Первая моя большая ошибка заключалась в том, что я решил выстроить историю на образе, который оказалось очень трудно воплотить на экране. Фильм называется «За окно. Рассказы из жизни Хармса». И главный образ, который я хотел раскрыть, – образ окна. Еще в юности я прочел книгу Михаила Бениаминовича Ямпольского о Хармсе «Беспамятство как исток» (1998). Эта книга не просто крайне интересная, а прямо-таки чудесная и больше всего похожа на философский или филологический детектив. Я затер ее до дыр, перечитывая множество раз, хотя понял далеко не все. Одна из глав посвящалась образу окна в творчестве Хармса.
«Окно Хармса – очень необычный оптический „прибор“ <…> Хармс описывает механизм вхождения в мысли, проникновения внутрь. Окно в этом смысле – это еще и окно внутрь. Чтобы проникнуть внутрь, „предмет“ должен преобразоваться в слово. Увиденное сквозь сетку окна – это и увиденное сквозь сетку букв, слов, речи, письма. Это уже вписанное внутрь. Окно создает странную нерасчленимость слов и предметов. Оно помогает разглядеть в предметах имя. Имя предмета обнаруживается, если смотреть на него в окно, которое вписывает в видимое начертания монограммированного алфавита».
Основное решение истории заключалось в самом названии – «За окно». Образ окна, вокруг которого происходило действие, был для истории ключевым решением. Образ интересный, правдивый, сильный. Я представил, что с окном можно провернуть такой фокус: Хармс как герой заперт в своей комнате в коммуналке и отделен от окружающего мира окном, сквозь которое он может наблюдать, но которое не может преодолеть, не может оказаться вне стен своей комнаты. Мне казалось, что можно построить фильм так, чтобы «снимать» только с двух точек: через окно – изнутри наружу и снаружи внутрь.

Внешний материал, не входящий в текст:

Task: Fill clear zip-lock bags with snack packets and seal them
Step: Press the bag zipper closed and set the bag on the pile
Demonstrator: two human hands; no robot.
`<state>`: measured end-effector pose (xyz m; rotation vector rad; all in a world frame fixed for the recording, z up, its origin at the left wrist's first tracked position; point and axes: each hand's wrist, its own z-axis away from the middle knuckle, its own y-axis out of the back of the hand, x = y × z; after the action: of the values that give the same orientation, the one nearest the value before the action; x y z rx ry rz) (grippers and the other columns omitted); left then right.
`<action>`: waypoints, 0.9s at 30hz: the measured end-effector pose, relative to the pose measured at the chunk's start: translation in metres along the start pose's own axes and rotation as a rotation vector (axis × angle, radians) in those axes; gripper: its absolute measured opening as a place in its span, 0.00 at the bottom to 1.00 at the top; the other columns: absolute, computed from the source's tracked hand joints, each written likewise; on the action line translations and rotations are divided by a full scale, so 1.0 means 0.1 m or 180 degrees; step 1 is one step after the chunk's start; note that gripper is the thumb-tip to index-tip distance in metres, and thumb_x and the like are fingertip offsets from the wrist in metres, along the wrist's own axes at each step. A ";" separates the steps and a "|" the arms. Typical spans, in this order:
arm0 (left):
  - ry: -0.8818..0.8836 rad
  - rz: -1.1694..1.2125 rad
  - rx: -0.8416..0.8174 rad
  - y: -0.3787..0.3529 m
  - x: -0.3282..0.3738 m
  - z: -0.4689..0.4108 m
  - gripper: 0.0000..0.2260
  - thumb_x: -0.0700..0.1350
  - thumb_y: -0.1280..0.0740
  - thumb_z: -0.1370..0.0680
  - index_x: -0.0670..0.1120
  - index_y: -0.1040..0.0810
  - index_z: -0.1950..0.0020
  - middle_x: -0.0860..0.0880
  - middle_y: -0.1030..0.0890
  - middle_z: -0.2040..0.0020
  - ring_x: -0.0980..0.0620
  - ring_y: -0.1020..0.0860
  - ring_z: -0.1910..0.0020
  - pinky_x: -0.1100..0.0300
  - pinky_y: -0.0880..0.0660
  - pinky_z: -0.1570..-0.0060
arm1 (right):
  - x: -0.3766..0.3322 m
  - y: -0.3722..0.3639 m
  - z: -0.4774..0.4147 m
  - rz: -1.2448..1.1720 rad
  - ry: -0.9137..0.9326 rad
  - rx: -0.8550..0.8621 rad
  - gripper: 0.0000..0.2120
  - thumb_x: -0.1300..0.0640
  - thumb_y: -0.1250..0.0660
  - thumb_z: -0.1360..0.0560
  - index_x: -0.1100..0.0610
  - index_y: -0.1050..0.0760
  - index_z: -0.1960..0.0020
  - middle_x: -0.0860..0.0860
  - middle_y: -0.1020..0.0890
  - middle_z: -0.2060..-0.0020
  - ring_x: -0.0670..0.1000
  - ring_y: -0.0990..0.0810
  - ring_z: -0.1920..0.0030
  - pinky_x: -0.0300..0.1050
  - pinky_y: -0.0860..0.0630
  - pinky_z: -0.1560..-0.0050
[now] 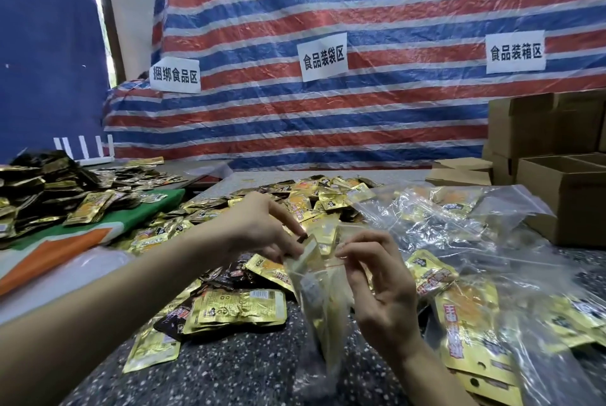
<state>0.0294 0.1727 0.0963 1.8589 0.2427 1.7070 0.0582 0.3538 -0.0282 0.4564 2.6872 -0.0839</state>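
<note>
While the clear zip-lock bag [323,304] hangs upright just above the dark speckled table [249,369], gold foil snack packets showing inside it, both hands meet at its mouth. The left hand [262,228] closes its grip on the mouth's left edge. The right hand [383,287] pinches the red-lined rim between thumb and forefinger. Loose gold and black packets [236,307] lie heaped around, with brown cardboard boxes [564,205] at right.
</note>
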 end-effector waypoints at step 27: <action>-0.0031 -0.2161 -0.0724 0.39 -1.53 -0.06 0.36 0.60 0.20 0.36 0.58 0.32 0.33 0.58 0.29 0.35 0.58 0.29 0.38 0.60 0.30 0.37 | -0.16 0.11 -0.12 0.0335 0.0443 0.0255 0.06 0.66 0.37 0.22 0.58 0.23 0.48 0.54 0.24 0.50 0.58 0.22 0.48 0.47 0.24 0.48</action>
<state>-0.0106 0.0643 -0.0122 1.3956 0.5751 1.1953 0.0706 0.3606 -0.0108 0.6500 2.7972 -0.1344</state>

Если выдержать такое решение, можно было бы чудесным образом преобразовывать пространство внутри и снаружи, не теряя героя и развитие истории. Сначала все реалистично – за окном двор, за окном комната Хармса. Потом за окном уже не двор, а набережная или за окном уже не та комната Хармса, а вагон поезда, когда он едет в ссылку.
Еще окно давало возможность обобщить историю, не делать ее исключительно историей одного героя, и это передавалось в первых же сценах – за окнами дома зритель видел разных людей и только потом Хармса. Как у Цветаевой: «В каждом доме, друг, есть окно такое». Окно как образ грани между внешним и внутренним, общим и интимным сближало бы всех нас, но чем дальше я двигался, тем больше понимал, что окно, будучи главным героем истории, мешает появиться в истории самому Хармсу. От центрального и лобового решения с окном надо было отказываться.
Образ окна, на самом деле, литературный или театральный, но не анимационный. Когда-то я видел замечательную постановку «Школы для дураков» (1976) по Саше Соколову. Там из декораций использовалась всего одна скамейка, которая много раз по ходу истории превращала пространство то в дом, то в сквер, то в вагон, то в школьный класс. Это чисто театральный прием, когда один и тот же предмет обыгрывается множество раз, создавая разные образы. Зритель сам выстраивал декорации в своем воображении, понимая игру всего с одной деталью. Но это был театр, а не кино, и чем дальше, тем больше я видел, насколько образ окна – сложный и мне не поддается. Выстроить такую игру с окном на экране оказалось очень сложно. Пространство в фильме очень конкретно, это Ленинград, это конкретное время и конкретные обстоятельства, конкретные люди, а то, что я изначально задумал, было слишком условно даже для анимации. Чтобы играть таким образом с героем и с окном как с важной деталью, вокруг которой все вертится, мне надо было бы решать пространство фильма как предельно условное – максимально пустое и свободное, подобно театральной сцене, не имеющее краев, а лишь выхваченное – как будто лучом софита.